In contrast, graphene-based materials are synthesized in small amounts at higher temperatures, which could be tough to process. “With this stuff (HOIPs), you can make big batches in solution and coat a whole window with it if you want to,” stated Silva.
Funhouse in an Earthquake
Apart from the fact HOIPs wobble, they also include a highly ordered lattice with an intrinsic rigidity, although it is less restrictive when compared to the conventional two-dimensional materials.
“It’s not just a single layer,” stated Srimath Kandada. “There is a very specific perovskite-like geometry.” Perovskite here indicates the shape of the crystal lattice of a HOIP, which is layered scaffolding.
“The lattice self-assembles,” stated Srimath Kandada, “and it does so in a three-dimensional stack made of layers of two-dimensional sheets. But HOIPs still preserve those desirable 2D quantum properties.”
The sheets are bound together by interspersed layers of a different molecular structure quite similar to a sheet of rubber bands. This makes the scaffolding to wobble like a funhouse floor.
“At room temperature, the molecules wiggle all over the place. That disrupts the lattice, which is where the electrons live. It’s really intense,” stated Silva. “But surprisingly, the quantum properties are still really stable.”
It is highly significant to have quantum characteristics that work at ambient temperature without the need for ultra-cooling for practical application as a semiconductor.
Revisiting the expansion for HOIP—hybrid organic-inorganic perovskites—this is the way the experimental material fit into the HOIP chemical class: It was made of a blend of inorganic lead iodide layers (the rigid part) separated from each other by phenylethylammonium organic layers (the rubber band-like parts)—with the chemical formula (PEA)2PbI4.
The lead in the prototypical material can be substituted by a metal safe for humans to handle before designing an applicable material.
HOIPs are exceptional semiconductors since their electrons perform an acrobatic square dance.
In general, electrons are located in orbits surrounding the nucleus of an atom, or they are shared by atoms in a chemical bond. However, HOIP chemical lattices, such as those in all semiconductors, are designed to share electrons more widely.

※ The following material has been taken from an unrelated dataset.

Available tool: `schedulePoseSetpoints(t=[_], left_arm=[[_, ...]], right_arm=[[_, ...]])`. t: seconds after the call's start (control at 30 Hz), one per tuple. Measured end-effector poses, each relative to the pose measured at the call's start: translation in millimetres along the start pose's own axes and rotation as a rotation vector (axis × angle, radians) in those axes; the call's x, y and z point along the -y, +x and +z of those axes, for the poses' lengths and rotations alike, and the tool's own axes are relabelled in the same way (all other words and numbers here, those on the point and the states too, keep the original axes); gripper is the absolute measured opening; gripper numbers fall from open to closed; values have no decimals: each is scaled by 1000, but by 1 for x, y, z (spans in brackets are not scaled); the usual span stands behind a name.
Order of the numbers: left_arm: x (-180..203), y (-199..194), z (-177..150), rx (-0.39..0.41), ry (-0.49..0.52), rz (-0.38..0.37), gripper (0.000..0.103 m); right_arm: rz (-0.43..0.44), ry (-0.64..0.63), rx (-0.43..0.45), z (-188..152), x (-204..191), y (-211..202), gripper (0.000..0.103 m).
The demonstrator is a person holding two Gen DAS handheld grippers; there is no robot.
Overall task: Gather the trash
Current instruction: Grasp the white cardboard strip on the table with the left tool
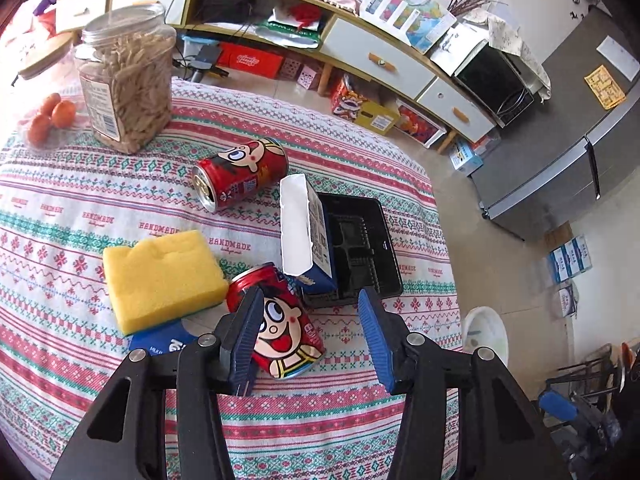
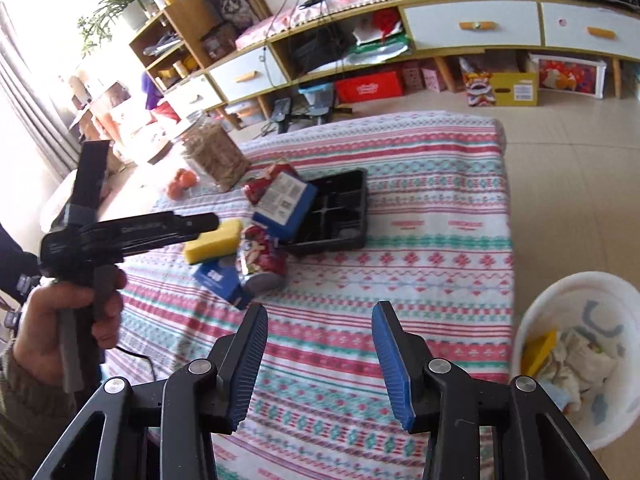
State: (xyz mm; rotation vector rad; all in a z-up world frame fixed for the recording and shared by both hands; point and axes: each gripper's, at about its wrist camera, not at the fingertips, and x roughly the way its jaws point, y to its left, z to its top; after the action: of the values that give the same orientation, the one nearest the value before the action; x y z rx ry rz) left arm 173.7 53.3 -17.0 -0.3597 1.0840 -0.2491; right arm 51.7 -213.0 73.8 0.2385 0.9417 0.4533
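Note:
A red cartoon can (image 1: 286, 330) lies on the patterned tablecloth (image 1: 60, 208), between the jaws of my open left gripper (image 1: 310, 306); the left finger covers part of it. A second red can (image 1: 240, 172) lies further off. A white-and-blue carton (image 1: 304, 232) leans in a black plastic tray (image 1: 360, 248). A yellow sponge (image 1: 160, 276) sits on a blue packet (image 1: 160, 342). My right gripper (image 2: 320, 316) is open and empty above the cloth, short of the near can (image 2: 262, 258). The white trash bin (image 2: 576, 360) stands on the floor at the right.
A jar of dry pasta (image 1: 128, 76) and orange fruits (image 1: 52, 116) stand at the table's far left. A low cabinet (image 1: 360, 40) runs along the wall and a grey fridge (image 1: 560, 140) stands right. The hand with the left gripper (image 2: 120, 236) shows in the right wrist view.

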Motion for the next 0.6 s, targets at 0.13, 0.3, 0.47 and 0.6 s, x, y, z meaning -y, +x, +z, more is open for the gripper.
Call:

A system’s energy levels could liberate the electrons to move around and take part in affairs such as the flow of heat and electricity. The orbits, which in this case are rendered empty, are known as electron holes that need the electrons back.
“The hole is thought of as a positive charge, and of course, the electron has a negative charge,” stated Silva. “So, hole and electron attract each other.”
The holes and the electrons move around one another similar to dancing partners pairing up to form an “exciton” in physicists’ term. Although the excitons are not really particles, they look and act quite similar to particles.
Hopping Biexciton Light
In the case of semiconductors, millions of excitons are interrelated, or choreographed, with one another, resulting in desirable characteristics upon applying an energy source such as laser light or electricity. Moreover, excitons can pair up with each other to form biexcitons, thereby enhancing the energetic characteristics of the semiconductor.
“In this material, we found that the biexciton binding energies were high,” stated Silva. “That’s why we want to put this into lasers because the energy you input ends up to 80 or 90 percent as biexcitons.”
Biexcitons get excited energetically to ingest the input energy. Then, they energetically contract and emit light. Apart from lasers, this phenomenon would hold well even for LEDs or other surfaces formed of the optoelectronic material.
“You can adjust the chemistry (of HOIPs) to control the width between biexciton states, and that controls the wavelength of the light given off,” stated Silva. “And the adjustment can be very fine to give you any wavelength of light.”
That yields light of any color as desired by a person.